Count the lines below that hold the word "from" and say how many, with no other text.

(Collection entries)
________
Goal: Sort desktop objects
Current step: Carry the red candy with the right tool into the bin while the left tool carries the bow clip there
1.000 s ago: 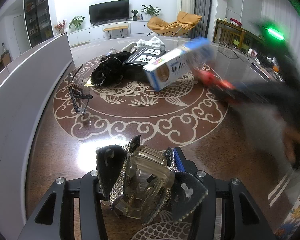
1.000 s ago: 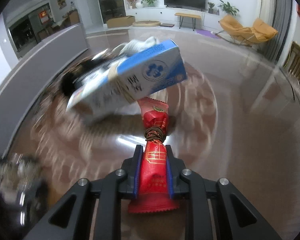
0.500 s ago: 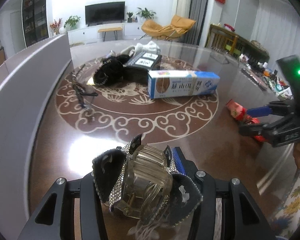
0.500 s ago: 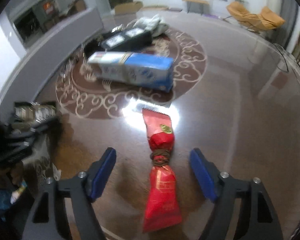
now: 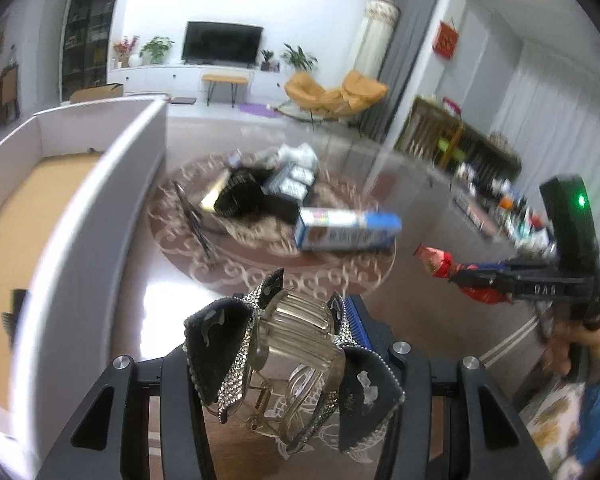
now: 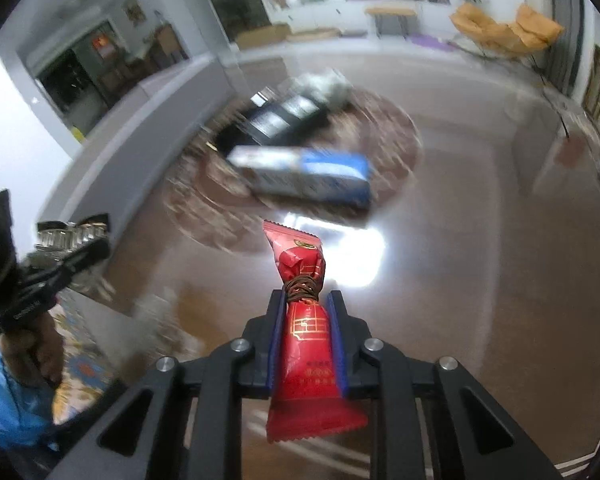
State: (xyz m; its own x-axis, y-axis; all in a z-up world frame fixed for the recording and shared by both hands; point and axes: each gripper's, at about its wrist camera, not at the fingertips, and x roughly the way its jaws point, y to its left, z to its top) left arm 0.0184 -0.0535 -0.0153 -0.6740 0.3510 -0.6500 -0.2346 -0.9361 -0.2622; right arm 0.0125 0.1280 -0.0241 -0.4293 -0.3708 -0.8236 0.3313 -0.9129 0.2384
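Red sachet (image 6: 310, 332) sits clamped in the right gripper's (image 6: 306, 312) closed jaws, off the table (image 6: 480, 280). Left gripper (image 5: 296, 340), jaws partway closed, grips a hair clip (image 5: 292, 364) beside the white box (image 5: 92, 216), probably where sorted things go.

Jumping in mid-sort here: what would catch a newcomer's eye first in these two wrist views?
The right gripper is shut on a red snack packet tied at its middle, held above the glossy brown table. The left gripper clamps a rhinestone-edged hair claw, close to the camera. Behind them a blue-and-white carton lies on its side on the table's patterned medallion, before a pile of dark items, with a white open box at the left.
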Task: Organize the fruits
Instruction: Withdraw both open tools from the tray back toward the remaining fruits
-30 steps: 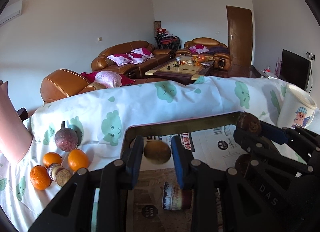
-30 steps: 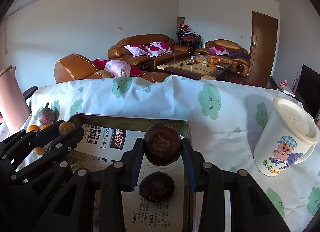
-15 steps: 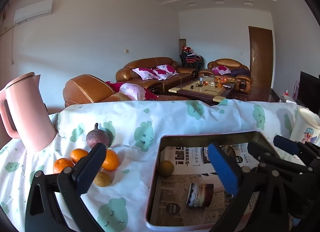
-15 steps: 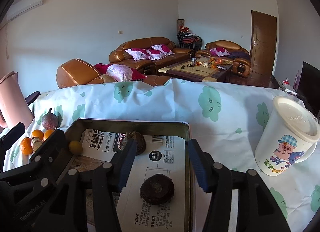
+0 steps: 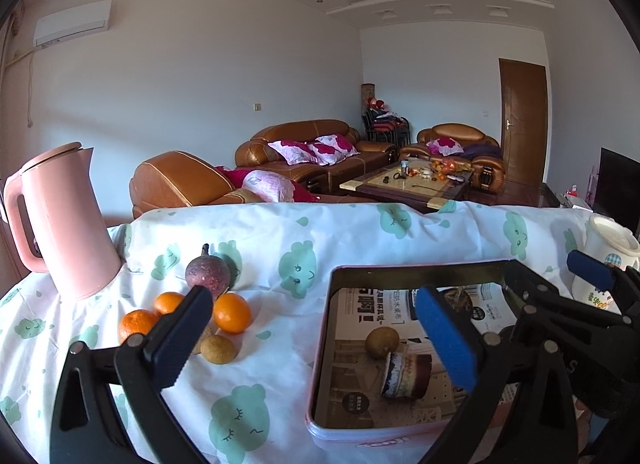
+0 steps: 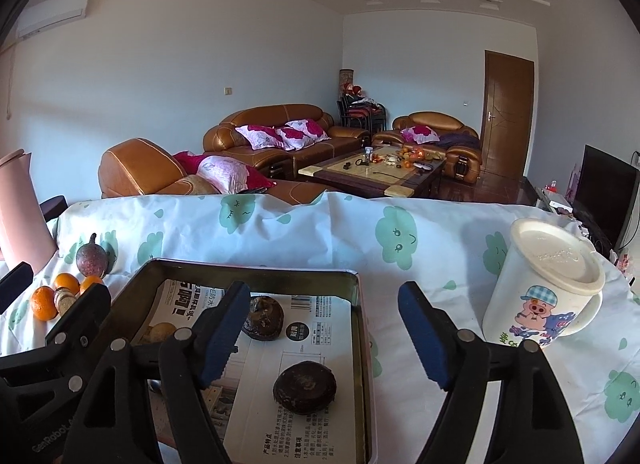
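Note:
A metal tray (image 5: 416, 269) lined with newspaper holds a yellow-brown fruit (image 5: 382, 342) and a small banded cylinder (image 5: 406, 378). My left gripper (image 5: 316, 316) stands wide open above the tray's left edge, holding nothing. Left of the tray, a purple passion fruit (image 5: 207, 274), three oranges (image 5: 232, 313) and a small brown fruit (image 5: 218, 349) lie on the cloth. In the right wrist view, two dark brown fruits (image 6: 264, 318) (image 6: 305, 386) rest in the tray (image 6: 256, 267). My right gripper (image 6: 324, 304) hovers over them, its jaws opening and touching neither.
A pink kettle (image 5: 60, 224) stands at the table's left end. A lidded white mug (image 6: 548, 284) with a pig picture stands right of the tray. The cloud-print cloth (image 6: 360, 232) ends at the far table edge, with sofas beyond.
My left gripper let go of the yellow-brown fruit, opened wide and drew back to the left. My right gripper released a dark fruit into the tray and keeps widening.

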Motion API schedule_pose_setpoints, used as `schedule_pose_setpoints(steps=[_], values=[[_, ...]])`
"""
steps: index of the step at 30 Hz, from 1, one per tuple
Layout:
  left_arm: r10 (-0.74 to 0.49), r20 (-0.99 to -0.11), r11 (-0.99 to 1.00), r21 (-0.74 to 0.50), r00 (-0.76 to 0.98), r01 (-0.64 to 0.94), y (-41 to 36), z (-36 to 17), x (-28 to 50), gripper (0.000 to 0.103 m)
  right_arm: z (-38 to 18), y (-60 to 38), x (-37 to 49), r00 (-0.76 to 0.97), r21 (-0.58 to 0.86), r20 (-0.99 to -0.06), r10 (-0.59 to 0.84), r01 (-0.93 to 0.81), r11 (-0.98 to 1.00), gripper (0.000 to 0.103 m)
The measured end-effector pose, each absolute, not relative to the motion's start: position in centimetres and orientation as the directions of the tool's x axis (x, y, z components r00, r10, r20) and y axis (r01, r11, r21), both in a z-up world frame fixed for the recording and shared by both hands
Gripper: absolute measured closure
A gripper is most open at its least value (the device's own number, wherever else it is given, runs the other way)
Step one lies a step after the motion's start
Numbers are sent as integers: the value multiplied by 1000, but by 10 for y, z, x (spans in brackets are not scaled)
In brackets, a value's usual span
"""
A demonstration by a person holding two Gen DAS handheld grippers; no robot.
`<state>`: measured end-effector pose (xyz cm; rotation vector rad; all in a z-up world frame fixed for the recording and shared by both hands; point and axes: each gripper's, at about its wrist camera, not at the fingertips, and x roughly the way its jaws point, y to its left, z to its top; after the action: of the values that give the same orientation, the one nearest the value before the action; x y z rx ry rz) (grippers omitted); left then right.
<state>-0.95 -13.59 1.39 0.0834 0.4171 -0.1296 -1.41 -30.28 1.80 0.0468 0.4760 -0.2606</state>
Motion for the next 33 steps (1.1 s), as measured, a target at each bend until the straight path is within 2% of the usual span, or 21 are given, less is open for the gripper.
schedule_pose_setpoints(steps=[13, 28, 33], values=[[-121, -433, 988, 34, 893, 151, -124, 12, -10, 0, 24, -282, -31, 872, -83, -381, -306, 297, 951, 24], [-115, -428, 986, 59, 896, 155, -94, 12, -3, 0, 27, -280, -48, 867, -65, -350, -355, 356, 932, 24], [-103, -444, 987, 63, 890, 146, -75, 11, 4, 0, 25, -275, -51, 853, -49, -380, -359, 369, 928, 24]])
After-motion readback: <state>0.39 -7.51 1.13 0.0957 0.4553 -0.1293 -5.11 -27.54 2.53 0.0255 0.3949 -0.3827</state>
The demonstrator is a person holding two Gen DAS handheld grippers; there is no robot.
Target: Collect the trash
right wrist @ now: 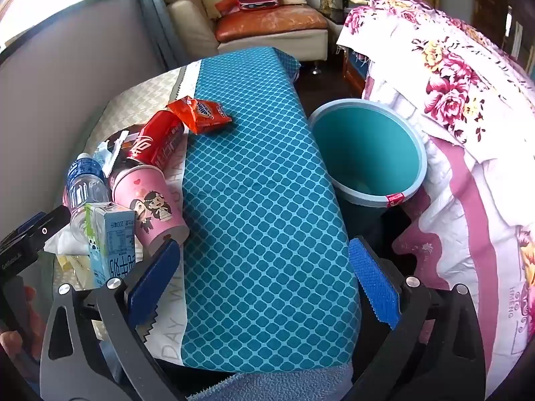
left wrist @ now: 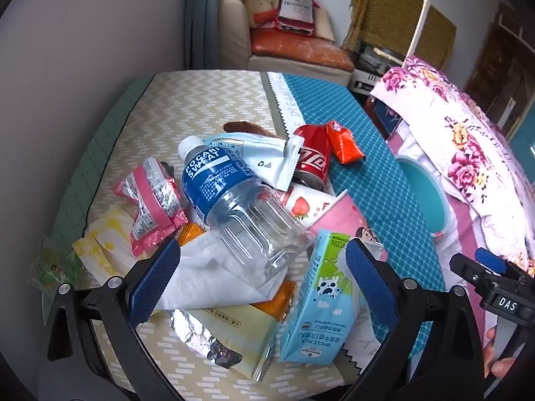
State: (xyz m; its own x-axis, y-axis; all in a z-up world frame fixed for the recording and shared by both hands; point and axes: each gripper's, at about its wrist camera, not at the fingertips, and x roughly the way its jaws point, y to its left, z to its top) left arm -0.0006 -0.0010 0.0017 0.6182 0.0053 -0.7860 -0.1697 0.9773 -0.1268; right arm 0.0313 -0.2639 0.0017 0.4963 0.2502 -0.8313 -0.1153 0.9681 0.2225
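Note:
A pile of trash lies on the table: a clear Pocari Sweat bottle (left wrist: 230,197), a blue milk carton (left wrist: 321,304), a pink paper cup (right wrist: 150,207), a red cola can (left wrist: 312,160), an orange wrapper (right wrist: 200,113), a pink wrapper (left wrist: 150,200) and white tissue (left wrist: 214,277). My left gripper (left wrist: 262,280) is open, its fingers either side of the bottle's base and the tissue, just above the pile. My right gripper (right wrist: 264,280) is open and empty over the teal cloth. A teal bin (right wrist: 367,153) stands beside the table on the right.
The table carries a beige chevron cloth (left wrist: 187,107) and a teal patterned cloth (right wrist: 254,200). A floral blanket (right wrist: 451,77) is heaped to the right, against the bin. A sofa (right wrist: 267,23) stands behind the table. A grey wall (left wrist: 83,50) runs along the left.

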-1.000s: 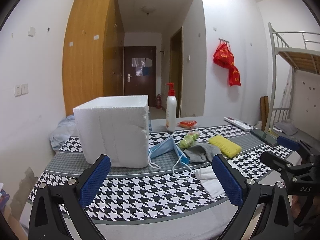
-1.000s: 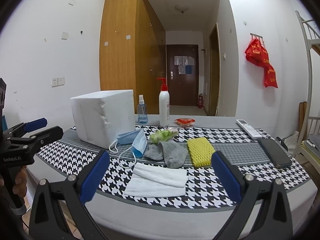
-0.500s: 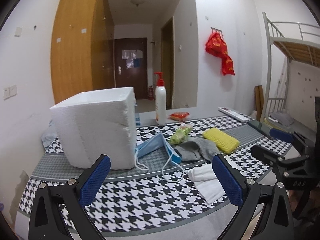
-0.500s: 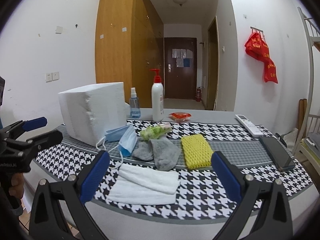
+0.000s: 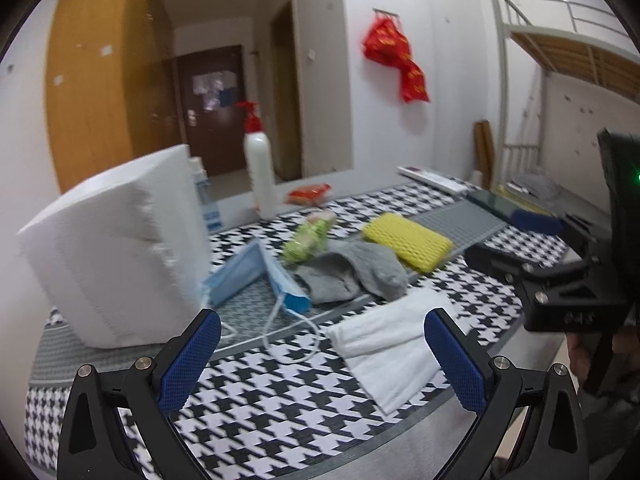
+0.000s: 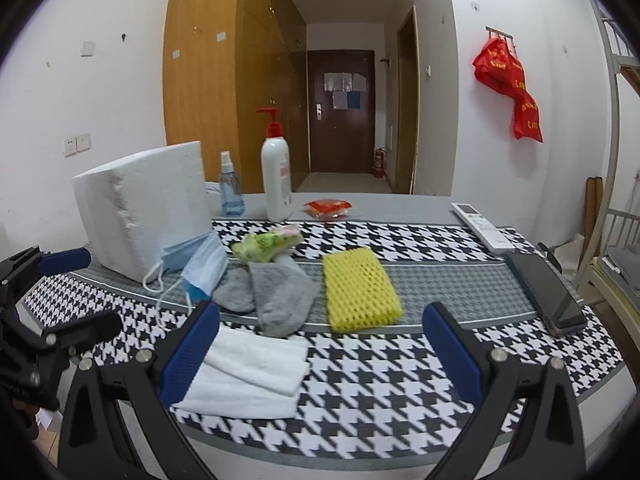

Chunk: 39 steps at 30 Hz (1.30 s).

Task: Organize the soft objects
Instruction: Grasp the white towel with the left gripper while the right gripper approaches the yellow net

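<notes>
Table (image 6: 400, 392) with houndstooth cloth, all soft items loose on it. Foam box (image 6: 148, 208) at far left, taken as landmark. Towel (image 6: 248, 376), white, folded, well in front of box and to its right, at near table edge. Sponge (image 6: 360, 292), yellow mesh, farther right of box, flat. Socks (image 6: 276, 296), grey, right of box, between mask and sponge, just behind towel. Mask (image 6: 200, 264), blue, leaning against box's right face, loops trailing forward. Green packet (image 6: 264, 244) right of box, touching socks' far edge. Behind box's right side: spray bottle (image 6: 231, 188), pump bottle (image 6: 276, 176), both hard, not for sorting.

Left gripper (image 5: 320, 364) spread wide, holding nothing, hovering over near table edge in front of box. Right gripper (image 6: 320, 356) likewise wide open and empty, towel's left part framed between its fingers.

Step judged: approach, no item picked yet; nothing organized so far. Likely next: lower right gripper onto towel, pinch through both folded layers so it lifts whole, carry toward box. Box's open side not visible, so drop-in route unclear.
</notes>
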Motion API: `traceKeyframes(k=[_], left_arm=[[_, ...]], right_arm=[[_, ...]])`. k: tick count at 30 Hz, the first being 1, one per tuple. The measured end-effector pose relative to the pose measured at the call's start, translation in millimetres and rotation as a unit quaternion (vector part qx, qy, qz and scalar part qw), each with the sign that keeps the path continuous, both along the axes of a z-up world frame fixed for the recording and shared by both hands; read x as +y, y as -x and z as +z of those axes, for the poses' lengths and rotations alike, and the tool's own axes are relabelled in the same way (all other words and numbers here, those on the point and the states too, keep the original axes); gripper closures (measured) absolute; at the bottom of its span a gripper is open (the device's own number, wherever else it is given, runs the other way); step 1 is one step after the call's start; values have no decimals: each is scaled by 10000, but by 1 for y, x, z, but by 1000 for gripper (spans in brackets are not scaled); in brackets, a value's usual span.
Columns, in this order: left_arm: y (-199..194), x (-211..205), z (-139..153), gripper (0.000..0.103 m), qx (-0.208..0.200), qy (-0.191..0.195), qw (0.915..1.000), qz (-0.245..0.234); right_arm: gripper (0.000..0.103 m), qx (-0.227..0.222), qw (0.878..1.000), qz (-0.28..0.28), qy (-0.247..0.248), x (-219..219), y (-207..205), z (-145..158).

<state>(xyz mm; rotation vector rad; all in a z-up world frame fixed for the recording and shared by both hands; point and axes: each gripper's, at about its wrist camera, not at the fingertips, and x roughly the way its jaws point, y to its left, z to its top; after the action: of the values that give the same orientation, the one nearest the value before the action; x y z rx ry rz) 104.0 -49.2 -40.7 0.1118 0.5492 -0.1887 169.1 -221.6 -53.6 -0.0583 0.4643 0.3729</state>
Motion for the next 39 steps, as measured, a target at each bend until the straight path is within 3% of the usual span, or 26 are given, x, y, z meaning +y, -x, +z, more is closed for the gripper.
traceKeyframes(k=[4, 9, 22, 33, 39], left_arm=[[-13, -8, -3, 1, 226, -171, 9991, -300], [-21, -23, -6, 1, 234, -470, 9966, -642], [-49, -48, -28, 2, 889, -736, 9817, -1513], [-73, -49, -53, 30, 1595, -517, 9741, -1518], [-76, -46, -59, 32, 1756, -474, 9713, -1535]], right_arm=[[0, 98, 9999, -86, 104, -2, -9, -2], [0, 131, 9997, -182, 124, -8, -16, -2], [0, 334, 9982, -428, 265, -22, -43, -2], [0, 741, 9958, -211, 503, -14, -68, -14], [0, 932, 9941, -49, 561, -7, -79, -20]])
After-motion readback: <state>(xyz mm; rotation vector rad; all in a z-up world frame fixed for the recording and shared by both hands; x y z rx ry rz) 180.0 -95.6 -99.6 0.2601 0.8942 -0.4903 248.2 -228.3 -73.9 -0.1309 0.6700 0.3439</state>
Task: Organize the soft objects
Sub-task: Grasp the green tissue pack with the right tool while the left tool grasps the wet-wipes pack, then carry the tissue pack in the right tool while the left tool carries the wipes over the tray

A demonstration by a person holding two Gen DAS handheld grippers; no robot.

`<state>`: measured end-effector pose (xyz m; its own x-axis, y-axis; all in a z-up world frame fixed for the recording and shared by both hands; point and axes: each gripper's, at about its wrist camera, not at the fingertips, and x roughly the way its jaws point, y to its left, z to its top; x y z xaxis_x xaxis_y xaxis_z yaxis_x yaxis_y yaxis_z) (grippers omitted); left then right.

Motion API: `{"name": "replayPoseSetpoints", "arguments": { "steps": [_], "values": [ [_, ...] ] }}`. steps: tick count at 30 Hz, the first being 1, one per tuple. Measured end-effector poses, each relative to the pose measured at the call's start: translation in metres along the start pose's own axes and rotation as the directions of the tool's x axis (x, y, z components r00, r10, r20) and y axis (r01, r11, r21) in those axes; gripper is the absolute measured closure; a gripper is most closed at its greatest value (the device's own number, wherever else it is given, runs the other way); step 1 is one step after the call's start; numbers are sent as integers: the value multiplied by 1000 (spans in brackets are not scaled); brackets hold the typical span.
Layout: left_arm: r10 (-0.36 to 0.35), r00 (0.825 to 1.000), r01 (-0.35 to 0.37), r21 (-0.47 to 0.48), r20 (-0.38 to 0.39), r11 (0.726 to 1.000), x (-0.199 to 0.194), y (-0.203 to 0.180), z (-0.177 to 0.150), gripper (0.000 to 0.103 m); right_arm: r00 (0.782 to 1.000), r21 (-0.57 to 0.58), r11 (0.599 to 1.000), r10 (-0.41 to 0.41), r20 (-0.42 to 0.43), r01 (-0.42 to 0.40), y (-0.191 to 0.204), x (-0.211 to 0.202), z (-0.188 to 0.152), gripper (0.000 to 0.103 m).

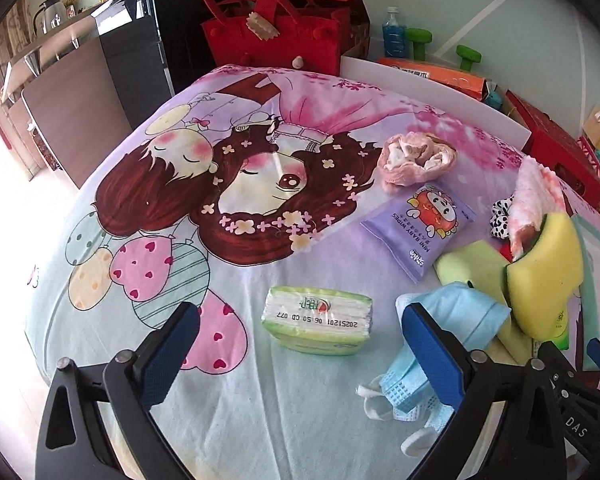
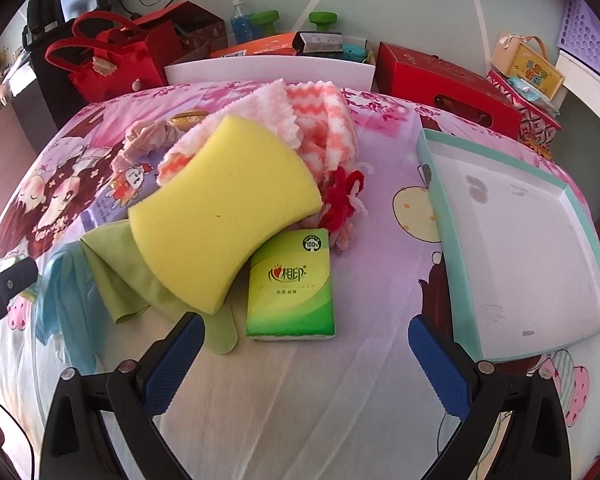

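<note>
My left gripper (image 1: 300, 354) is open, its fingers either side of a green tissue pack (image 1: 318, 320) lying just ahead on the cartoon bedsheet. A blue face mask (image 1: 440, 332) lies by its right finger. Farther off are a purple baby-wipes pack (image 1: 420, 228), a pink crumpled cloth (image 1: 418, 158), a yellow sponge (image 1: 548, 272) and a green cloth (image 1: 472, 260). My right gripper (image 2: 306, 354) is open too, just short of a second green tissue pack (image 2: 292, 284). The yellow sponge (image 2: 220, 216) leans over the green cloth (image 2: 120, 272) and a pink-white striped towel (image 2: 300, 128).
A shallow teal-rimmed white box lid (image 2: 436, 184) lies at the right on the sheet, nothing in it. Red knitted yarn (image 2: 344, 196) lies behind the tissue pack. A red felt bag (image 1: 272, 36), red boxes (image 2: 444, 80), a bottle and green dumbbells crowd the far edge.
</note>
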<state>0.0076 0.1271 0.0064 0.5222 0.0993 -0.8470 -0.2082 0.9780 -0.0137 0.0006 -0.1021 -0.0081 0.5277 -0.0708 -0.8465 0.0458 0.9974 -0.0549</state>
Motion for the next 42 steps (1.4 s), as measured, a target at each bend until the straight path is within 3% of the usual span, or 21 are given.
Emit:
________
▶ Solution to this problem
2